At the agencies
On Oct. 25, CMS announced that providers and insurers will have an additional period to enroll for advance alternative payment models (APMs) for 2017. CMS will allow new applications for the Comprehensive Primary Care Plus Model and the Next Generation Accountable Care Organization Model. The APMs allow participating physicians the ability to earn an incentive payment under MACRA’s Quality Payment Program. An estimated 70,000 to 120,000 clinicians are expected to participate in the advanced APMs, with the estimate to grow in 2018 to 125,000.
In a blog post published on Oct. 17, Dr. Patrick Conway, the CMS’ Principal Deputy Administrator and Chief Medical Officer, announced CMS’ Comprehensive Primary Care (CPC) initiative’s second round of shared savings results. The results showed that 95 percent of practices met the quality of care requirements and four of seven regions shared the savings with CMS. During its second shared savings period in 2015, CPC generated a total of $57.7 million gross savings in Part A and Part B expenditures. Conway referred to the positive performance as evidence of CPC practices’ efforts to provide “comprehensive primary care.”

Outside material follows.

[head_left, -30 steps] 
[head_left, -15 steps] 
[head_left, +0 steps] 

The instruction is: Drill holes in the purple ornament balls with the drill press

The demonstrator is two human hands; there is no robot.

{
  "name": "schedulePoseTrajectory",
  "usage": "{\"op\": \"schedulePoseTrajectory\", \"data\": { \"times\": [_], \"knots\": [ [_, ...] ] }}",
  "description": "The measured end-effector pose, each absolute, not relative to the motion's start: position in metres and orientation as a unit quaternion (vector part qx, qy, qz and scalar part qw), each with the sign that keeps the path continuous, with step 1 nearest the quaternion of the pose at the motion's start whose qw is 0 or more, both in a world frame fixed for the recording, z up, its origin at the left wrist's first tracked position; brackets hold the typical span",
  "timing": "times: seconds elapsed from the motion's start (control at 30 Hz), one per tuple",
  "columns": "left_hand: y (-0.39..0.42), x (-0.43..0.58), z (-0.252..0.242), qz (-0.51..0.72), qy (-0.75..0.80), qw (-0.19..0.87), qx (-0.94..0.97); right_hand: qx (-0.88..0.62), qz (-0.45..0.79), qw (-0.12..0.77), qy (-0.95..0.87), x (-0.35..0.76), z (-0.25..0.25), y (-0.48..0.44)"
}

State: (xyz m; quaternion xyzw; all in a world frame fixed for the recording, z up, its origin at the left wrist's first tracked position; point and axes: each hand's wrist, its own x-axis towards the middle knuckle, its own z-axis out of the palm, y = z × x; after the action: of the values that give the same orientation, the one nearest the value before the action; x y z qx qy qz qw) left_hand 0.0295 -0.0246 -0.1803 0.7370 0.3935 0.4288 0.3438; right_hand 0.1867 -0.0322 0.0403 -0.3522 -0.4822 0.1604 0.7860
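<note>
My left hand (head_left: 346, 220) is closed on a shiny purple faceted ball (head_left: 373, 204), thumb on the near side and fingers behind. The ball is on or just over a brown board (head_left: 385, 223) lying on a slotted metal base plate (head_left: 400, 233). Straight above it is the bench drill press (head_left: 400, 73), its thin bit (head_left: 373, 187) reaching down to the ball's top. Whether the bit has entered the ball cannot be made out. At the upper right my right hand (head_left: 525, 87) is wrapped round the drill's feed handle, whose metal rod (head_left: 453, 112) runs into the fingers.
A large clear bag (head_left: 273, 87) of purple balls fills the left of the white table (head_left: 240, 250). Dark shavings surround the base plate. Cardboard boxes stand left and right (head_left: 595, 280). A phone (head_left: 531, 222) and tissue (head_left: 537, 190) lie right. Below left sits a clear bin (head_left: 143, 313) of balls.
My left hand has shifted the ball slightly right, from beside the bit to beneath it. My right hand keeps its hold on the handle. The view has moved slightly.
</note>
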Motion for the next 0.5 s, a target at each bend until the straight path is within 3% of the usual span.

According to the CMS and private sector jointly sponsored Health Care Payment Learning & Action Network’s inaugural alternative payment model adoption survey report, an estimated 38 percent of healthcare dollars went through alternative payment models tied to healthcare quality in 2015. The survey showed most payments are still made through a fee-for-service basis, but a portion of healthcare plans and providers have shifted to the quality linked or population based models. Around 15 percent of healthcare dollars went through fee-for-devices structures measuring quality and value. Another 23 percent of dollars went through non-fee-for-service APMs, a value that could increase according to the report, in 2016.
On October 28, CMS published its final rates and rules for the 2017 Medicare payments for dialysis facilities treating end-stage renal disease patients. The final rule shows a slight average increase of 0.73 percent for facilities and a 0.9 percent increase for hospital-based dialysis facilities. In addition to the increase, the rule also changes the way Medicare pays for at home and self-dialysis training, altering the nurse training time used to calculate the payment rate to 2.66 hours, an increase from the 1.5 hours. The rule also places bid limits for at home dialysis medical equipment and finalizes that CMS will pay 2 percent less to end-stage renal disease treatment facilities that do not meet certain quality standards beginning in 2019. The rule takes effect Jan. 1, 2017.
In the courts
Following a recent Third Circuit Court ruling halting their proposed merger, PinnacleHealth System and Penn State Hershey Medical Center have announced they will stop their integration efforts. They cited “the time and cost associated with the continuing litigation” as reasoning for their decision. The U.S. Federal Trade Commission and the Commonwealth of Pennsylvania had sought to prevent the merger and had recently been successful in the Third Circuit, when the court ruled the government had shown the combination would likely be anti-competitive and would control 64 percent of the market of a half million residents.